Hakim Richard Berman, ilk oturumda 2014 yılı mayıs ayında İstanbul’da gerçekleştirilen uluslararası bir sempozyumda “Bağımsız ve Etkili Yargı” başlıklı oturumu yönettiğini anlattı. Bu açıklamayı olayı ifşa etmek için yaptığını, bu panele katılımının bu davaya adil ve tarafsız bir şekilde başkanlık etme yeteneğini etkilemeyeceğini söyleyerek panelde yaptığı konuşmasının metnini Zarrab’ın avukatına verdi. Berman, davaya jürili süratli muhakeme usulüyle bakacağını söyledi.

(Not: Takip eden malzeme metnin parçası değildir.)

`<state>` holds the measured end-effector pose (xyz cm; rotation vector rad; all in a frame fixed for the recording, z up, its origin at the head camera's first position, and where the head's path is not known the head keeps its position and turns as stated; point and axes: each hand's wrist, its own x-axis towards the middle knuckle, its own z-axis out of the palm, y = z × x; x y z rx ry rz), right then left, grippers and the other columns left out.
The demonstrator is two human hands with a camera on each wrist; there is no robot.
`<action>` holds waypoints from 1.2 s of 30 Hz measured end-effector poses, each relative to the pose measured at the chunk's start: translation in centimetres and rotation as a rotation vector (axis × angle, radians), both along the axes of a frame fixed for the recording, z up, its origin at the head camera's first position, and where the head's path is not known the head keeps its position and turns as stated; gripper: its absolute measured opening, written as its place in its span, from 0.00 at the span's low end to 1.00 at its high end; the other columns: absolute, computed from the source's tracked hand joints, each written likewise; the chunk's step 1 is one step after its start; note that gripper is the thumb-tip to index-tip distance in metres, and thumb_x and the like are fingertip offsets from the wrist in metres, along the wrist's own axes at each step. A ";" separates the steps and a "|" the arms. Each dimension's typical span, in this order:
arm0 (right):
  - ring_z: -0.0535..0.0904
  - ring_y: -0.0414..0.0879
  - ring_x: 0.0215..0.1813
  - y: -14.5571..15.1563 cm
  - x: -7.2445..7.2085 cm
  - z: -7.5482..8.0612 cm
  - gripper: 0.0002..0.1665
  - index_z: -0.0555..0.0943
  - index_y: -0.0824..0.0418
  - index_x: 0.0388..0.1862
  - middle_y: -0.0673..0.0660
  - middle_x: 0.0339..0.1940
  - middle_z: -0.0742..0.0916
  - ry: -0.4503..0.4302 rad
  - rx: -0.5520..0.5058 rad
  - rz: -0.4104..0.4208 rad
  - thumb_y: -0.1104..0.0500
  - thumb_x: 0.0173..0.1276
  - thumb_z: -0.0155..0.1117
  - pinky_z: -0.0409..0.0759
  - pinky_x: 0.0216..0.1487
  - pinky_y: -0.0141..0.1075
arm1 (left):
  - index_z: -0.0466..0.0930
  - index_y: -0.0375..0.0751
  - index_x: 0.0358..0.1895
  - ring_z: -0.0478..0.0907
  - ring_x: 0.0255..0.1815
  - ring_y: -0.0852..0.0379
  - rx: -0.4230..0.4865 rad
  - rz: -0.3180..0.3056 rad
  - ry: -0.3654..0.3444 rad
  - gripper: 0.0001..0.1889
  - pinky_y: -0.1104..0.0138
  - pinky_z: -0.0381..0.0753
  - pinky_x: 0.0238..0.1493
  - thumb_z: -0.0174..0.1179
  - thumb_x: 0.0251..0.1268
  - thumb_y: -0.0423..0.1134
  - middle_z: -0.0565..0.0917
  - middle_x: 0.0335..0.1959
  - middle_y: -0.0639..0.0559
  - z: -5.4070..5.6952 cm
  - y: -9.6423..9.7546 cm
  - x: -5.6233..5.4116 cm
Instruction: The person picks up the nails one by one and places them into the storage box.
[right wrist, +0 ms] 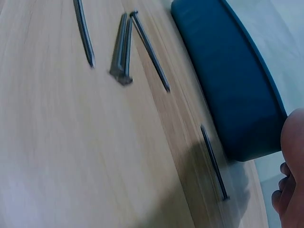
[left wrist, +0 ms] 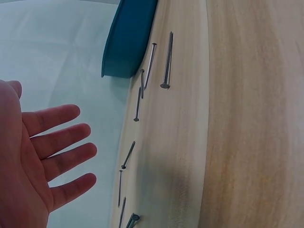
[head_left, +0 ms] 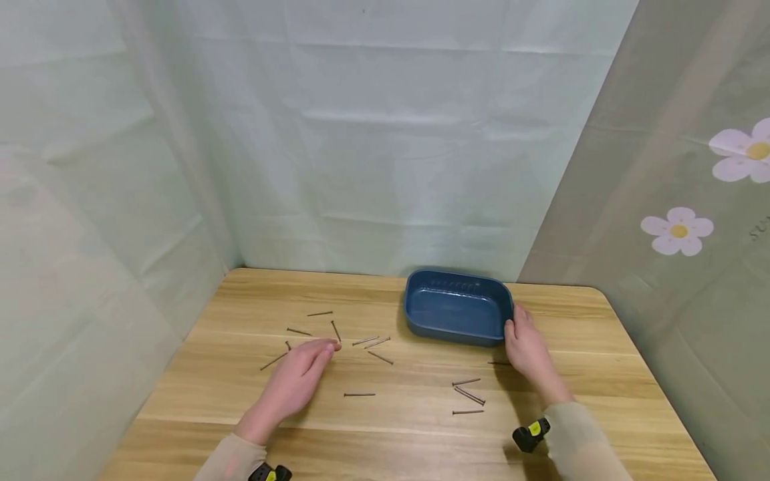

Zarrab’ın avukatı Benjamin Brafman, iddianamenin okunmasından feragat edilmesini istedi. Suçlamaları reddettiklerini, savunma yapacaklarını belirtti.
6 BİN DELİL SUNULACAK
Başsavcı yardımcısı Michael Lockard ise e-posta yazışmaları, banka hesapları ve telefon kayıtlarından oluşan yüzbinlerce sayfadan oluşan belgeler üzerinde keşifler yapmaya devam ettiklerini, avukatlarla paylaşacaklarını belirtti. Ancak, gizlilik kararı konulan deliller duruşmalara yansımadı. Savcılık son oturumda 63 sayfadan oluşan yaklaşık 6 bin delili jüriye sunacaklarını belirtti.
KEFALET BAŞVURUSU
Zarrab’ın tutuksuz yargılanması için sunulan 50 milyon dolar kefalet ücreti kaçma riskinin ağır bastığı gerekçesiyle kabul edilmedi. Kefalet başvurusunda fotoğraflar ve dekontlardan oluşan insani yardımların belgeleri ve miktarları da sunulmuştu.
İKİNCİ İDDİANAME
Başsavcılık, 21 sayfalık 30 Mart 2016 tarihli iddianamede değişikliğe giderek suçun işlendiği yerlere Türkiye’yi de ilave etti. Daha önce 2010-2014 arası olarak kaydedilen suçların işlenme tarihi aralığı ise 2015 yılın sonuna kadar uzatıldı.
BİDEN’E ŞİKAYET ETMİŞTİ
Cumhurbaşkanı Erdoğan 2016’daki ABD ziyaretinin dönüşünde, Başkan Yardımcısı Joe Biden ile görüşmesinde; “Savcı Bharara da hâkim Richard Berman da Türkiye’de daha önce FETÖ tarafından ağırlanmış isimler. Yani ABD Adalet Bakanlığı, Zarrab’ı tutup orada FETÖ’nün yedirip içirdiği isimlere teslim ediyor” ifadelerini kullanmıştı.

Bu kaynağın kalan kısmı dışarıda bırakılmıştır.